The Beckham signing, for the massive outlay, was a commercial success. The Galaxy’s revenues soared. Average ticket prices, says Lalas, jumped by some 50 percent. When the Galaxy came to town, opposing teams saw a huge spike in turnout as well.

Yet there were hiccups. Beckham showed up injured. He twice went on loan to AC Milan to stay in the picture for the English national team – now managed by Capello, who wanted him in a more competitive league. He missed half of the 2009 Galaxy season and got injured again in Italy, costing him most of 2010. In both 2011 and 2012, the last two years of his contract, when he was around full-time, the Galaxy won MLS Cup.

“In the beginning there was some frustration and disappointment, and that happens,” Garber says. “It took a while for him to settle in. He had desires to go out on loan, and that was something that was a challenge for the Galaxy and the league. But it ultimately helped prove the point that David was here in his prime and he still had a great career in front of him, as opposed to looking in the rear window. In retrospect, those loans to Milan worked out well for everybody.”

David Beckham
The Galaxy introduced Beckham at a press conference at the Home Depot Center in Carson. (Getty Images)

Beckham’s signing proved to be a turning point for a league that had stabilized after some rough early years but still grappled for mainstream traction until 2007. “We believed we needed something dynamic and something big and something bold and something that would shock the world,” says Leiweke.

By the time Beckham came along, the league had overcome the contraction of two teams and serious talks about shutting down altogether. And some momentum was slowly gathering. The Beckham signing accelerated everything.

“The league was coming out of some challenging times in 2001 and 2002,” Garber recalls. “We had expanded after contraction in 2005. And then we had some big things happen. Toronto coming in in 2007. The construction of [Toronto FC’s] BMO Field. David coming into the league. Our new television contracts. All those things really worked together to reposition the league and create what we look on back now as MLS 2.0. Building the momentum for further expansion, for bringing in more designated players, and the construction of more soccer stadiums and the building of a fan culture.

“All of those things kind of came together and David was a really big part of it. I think those things would have happened if David hadn’t joined the league, but I think David really tipped it.”

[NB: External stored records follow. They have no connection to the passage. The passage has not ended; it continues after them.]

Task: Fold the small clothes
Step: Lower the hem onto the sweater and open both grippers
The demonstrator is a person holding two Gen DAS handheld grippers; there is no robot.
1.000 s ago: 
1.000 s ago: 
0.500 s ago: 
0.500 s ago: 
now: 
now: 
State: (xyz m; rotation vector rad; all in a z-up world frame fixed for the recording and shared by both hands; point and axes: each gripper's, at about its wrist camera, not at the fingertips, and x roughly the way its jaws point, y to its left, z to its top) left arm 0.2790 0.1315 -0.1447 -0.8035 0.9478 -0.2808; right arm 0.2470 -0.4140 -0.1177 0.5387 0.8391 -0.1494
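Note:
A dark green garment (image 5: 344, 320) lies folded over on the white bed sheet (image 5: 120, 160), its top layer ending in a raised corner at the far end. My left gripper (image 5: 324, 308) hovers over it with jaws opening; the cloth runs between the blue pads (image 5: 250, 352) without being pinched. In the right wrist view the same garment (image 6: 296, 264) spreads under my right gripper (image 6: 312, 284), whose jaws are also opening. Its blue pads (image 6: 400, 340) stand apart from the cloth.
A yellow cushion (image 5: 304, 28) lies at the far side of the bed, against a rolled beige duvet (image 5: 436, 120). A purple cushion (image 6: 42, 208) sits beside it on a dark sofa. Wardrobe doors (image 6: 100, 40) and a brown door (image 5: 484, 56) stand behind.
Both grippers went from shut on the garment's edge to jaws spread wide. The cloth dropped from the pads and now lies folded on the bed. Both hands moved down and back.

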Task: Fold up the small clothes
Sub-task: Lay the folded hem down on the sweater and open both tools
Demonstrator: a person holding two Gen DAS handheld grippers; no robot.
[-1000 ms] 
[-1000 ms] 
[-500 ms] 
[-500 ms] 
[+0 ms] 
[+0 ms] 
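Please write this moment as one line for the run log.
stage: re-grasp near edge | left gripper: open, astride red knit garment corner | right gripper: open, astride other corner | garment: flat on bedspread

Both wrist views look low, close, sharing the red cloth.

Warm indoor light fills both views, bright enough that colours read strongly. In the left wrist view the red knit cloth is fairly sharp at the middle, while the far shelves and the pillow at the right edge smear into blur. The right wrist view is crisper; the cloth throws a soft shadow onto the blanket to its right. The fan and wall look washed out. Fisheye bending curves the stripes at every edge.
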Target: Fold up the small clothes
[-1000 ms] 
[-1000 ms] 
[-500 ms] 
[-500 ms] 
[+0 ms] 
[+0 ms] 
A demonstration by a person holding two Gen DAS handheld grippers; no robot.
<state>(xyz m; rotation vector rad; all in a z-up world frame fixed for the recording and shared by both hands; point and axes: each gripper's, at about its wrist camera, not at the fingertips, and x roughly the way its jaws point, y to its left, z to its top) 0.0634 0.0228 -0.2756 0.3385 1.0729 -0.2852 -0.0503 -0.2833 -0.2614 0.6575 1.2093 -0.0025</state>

Since Beckham’s signing, MLS has grown from 13 teams to 22 for the 2017 season. The Designated Player rule has been expanded and there were no fewer than 50 of them last year. Salaries and TV ratings are up. Regular season attendance has jumped from an average of 15,504 in 2006 to 21,629 in 2016, across far more teams. There are now more than twice the number of stadiums built either specifically for soccer or designed to accommodate it. Toronto FC paid an expansion fee of $10 million; the next round of new teams, when the league grows to 26, and then 28, will pay $150 million and perhaps upwards.

One of those envisioned expansion teams should belong to Beckham. He has been working for about three years to get the right stadium deal done in Miami – lately with the help of Leiweke, who left AEG in 2013 and then turned TFC into an MLS power. Beckham’s signing “clearly made an impact you can’t replicate,” Leiweke says.

“But I think he’s going to have as big an impact as an owner as he did as a player,” Leiweke adds. “We have the world’s best recruiter to bring the greatest players in the world to our league. He’s not done yet. I think the biggest impact of David Beckham is yet to come.”

“Clearly, [signing Beckham] was a seminal moment in the history of our league,” says Garber. “And as such it was a big moment for the history of the sport in our country. Everybody remembers Pele coming into the North American Soccer League and what it did for that league and in many ways David was our Pele.”